#### EXERCISE AIM
Please give back every entry in full, word for word, but none of the pictures.

--- PROVIDED RECORDS ---

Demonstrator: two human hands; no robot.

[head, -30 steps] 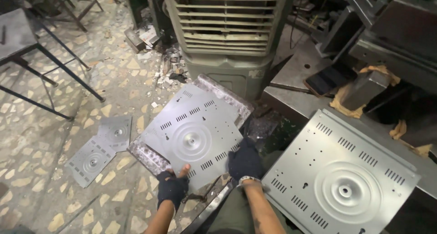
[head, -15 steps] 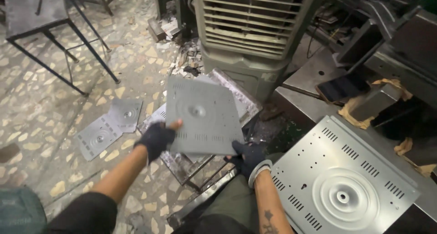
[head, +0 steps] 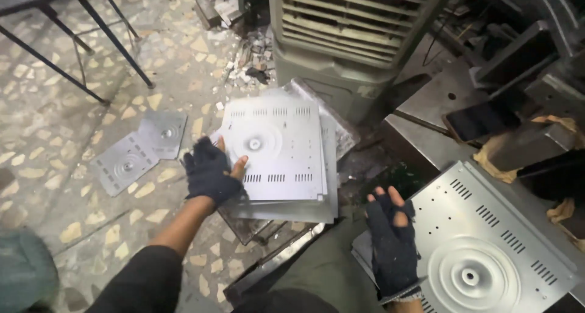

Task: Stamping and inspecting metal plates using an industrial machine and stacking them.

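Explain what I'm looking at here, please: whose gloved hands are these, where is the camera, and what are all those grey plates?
The camera sits on a person's head and looks down, so both hands are that person's own. Each wears a dark fingerless glove. The left hand rests on the edge of a flat grey stamped metal sheet with slot rows and a round centre boss, which lies on top of a stack of similar sheets. The right hand is open, holds nothing, and hovers beside another slotted grey sheet on a workbench. Two smaller grey plates lie on the speckled stone floor. A large beige air cooler stands behind.
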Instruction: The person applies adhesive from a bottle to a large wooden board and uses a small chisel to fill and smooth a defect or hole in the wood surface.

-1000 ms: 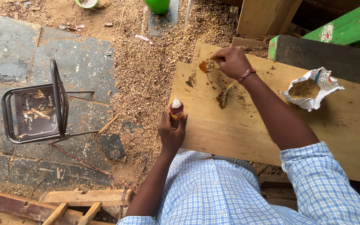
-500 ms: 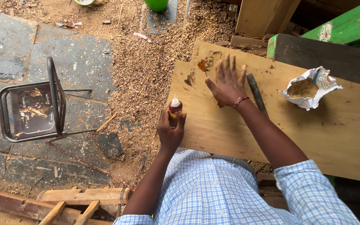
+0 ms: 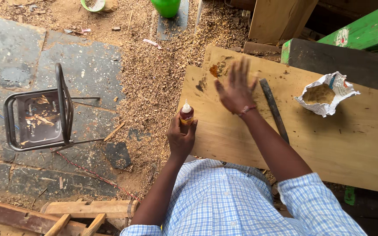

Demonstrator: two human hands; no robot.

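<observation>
the left hand (image 3: pixel 181 139) was closed around a small brown glue bottle (image 3: pixel 186 116) with a white nozzle, holding it upright at the near left edge of the wooden board (image 3: pixel 329 144). the fingers wrapped the lower body of the bottle; the nozzle pointed up and stood clear of the grip.

the right hand (image 3: pixel 236 90) held nothing. it lay open with fingers spread, palm down over the board; motion blur made it impossible to tell whether the palm touched the wood. a red thread band circled that wrist.

just beyond the right fingertips, a brown smear (image 3: pixel 214 70) marked the far left corner of the board. a dark, narrow metal tool (image 3: pixel 273 108) lay flat on the board just right of the open hand. further right, well apart from both hands, a torn paper packet (image 3: pixel 325 93) sat open on the board with tan powder inside.

off the board to the left, sawdust (image 3: pixel 154 83) covered the stone floor, and a black metal chair (image 3: pixel 40 116) stood there holding wood shavings.
</observation>
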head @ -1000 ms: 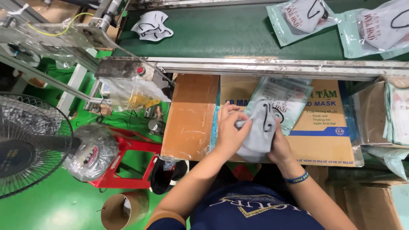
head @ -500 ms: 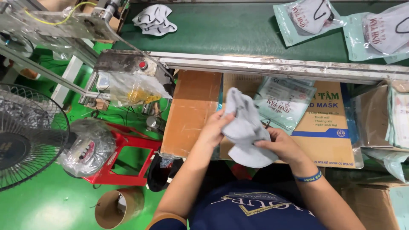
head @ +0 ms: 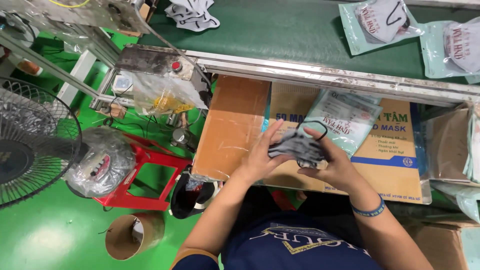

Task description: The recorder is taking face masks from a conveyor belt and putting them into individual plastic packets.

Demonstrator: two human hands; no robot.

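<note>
A worker seated at a packing line grips a small bundle of grey fabric face masks with black ear loops in both hands, above a flat printed cardboard carton that serves as a work surface. The left hand is partly closed, fingers curled round the bundle's left end; the right hand pinches the right end, thumb on top, with 1 black loop arching free above it.

Squaring the bundle's edges and tucking that loose loop in would likely make it slide cleanly into a pouch; a firm, even squeeze should keep the stack from fanning.

Just behind the hands lies a pale-green printed plastic pouch, flat on the carton; whether it holds anything cannot be told. On the dark green conveyor belt beyond the metal rail, 2 similar sealed pouches each show masks inside, and a loose heap of masks sits apart at the left. On the floor, an open cardboard tube appears empty.
</note>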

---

#### EXPECTED ANSWER
Demonstrator: two human hands; no robot.

[head, -30 steps] 
[head, -15 steps] 
[head, +0 steps] 

Task: Stamping and inspecting metal plates using an industrial machine and stacking them.

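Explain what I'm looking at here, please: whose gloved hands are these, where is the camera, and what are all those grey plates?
The camera sits on a person's head and looks down, so both hands are that person's own. Each wears a dark fingerless glove. The left hand rests on the edge of a flat grey stamped metal sheet with slot rows and a round centre boss, which lies on top of a stack of similar sheets. The right hand is open, holds nothing, and hovers beside another slotted grey sheet on a workbench. Two smaller grey plates lie on the speckled stone floor. A large beige air cooler stands behind.
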Instruction: The person applies adhesive from a bottle to a large wooden board and uses a small chisel to fill and smooth a defect or hole in the wood surface.

-1000 ms: 
-500 ms: 
+0 ms: 

Demonstrator: two human hands; no robot.

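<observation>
the left hand (image 3: pixel 181 139) was closed around a small brown glue bottle (image 3: pixel 186 116) with a white nozzle, holding it upright at the near left edge of the wooden board (image 3: pixel 329 144). the fingers wrapped the lower body of the bottle; the nozzle pointed up and stood clear of the grip.

the right hand (image 3: pixel 236 90) held nothing. it lay open with fingers spread, palm down over the board; motion blur made it impossible to tell whether the palm touched the wood. a red thread band circled that wrist.

just beyond the right fingertips, a brown smear (image 3: pixel 214 70) marked the far left corner of the board. a dark, narrow metal tool (image 3: pixel 273 108) lay flat on the board just right of the open hand. further right, well apart from both hands, a torn paper packet (image 3: pixel 325 93) sat open on the board with tan powder inside.

off the board to the left, sawdust (image 3: pixel 154 83) covered the stone floor, and a black metal chair (image 3: pixel 40 116) stood there holding wood shavings.
</observation>
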head @ -1000 ms: 
head @ -500 ms: 
head @ +0 ms: 

Task description: The recorder is taking face masks from a conveyor belt and putting them into individual plastic packets.

Demonstrator: two human hands; no robot.

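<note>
A worker seated at a packing line grips a small bundle of grey fabric face masks with black ear loops in both hands, above a flat printed cardboard carton that serves as a work surface. The left hand is partly closed, fingers curled round the bundle's left end; the right hand pinches the right end, thumb on top, with 1 black loop arching free above it.

Squaring the bundle's edges and tucking that loose loop in would likely make it slide cleanly into a pouch; a firm, even squeeze should keep the stack from fanning.

Just behind the hands lies a pale-green printed plastic pouch, flat on the carton; whether it holds anything cannot be told. On the dark green conveyor belt beyond the metal rail, 2 similar sealed pouches each show masks inside, and a loose heap of masks sits apart at the left. On the floor, an open cardboard tube appears empty.
</note>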

The exercise was answered in full.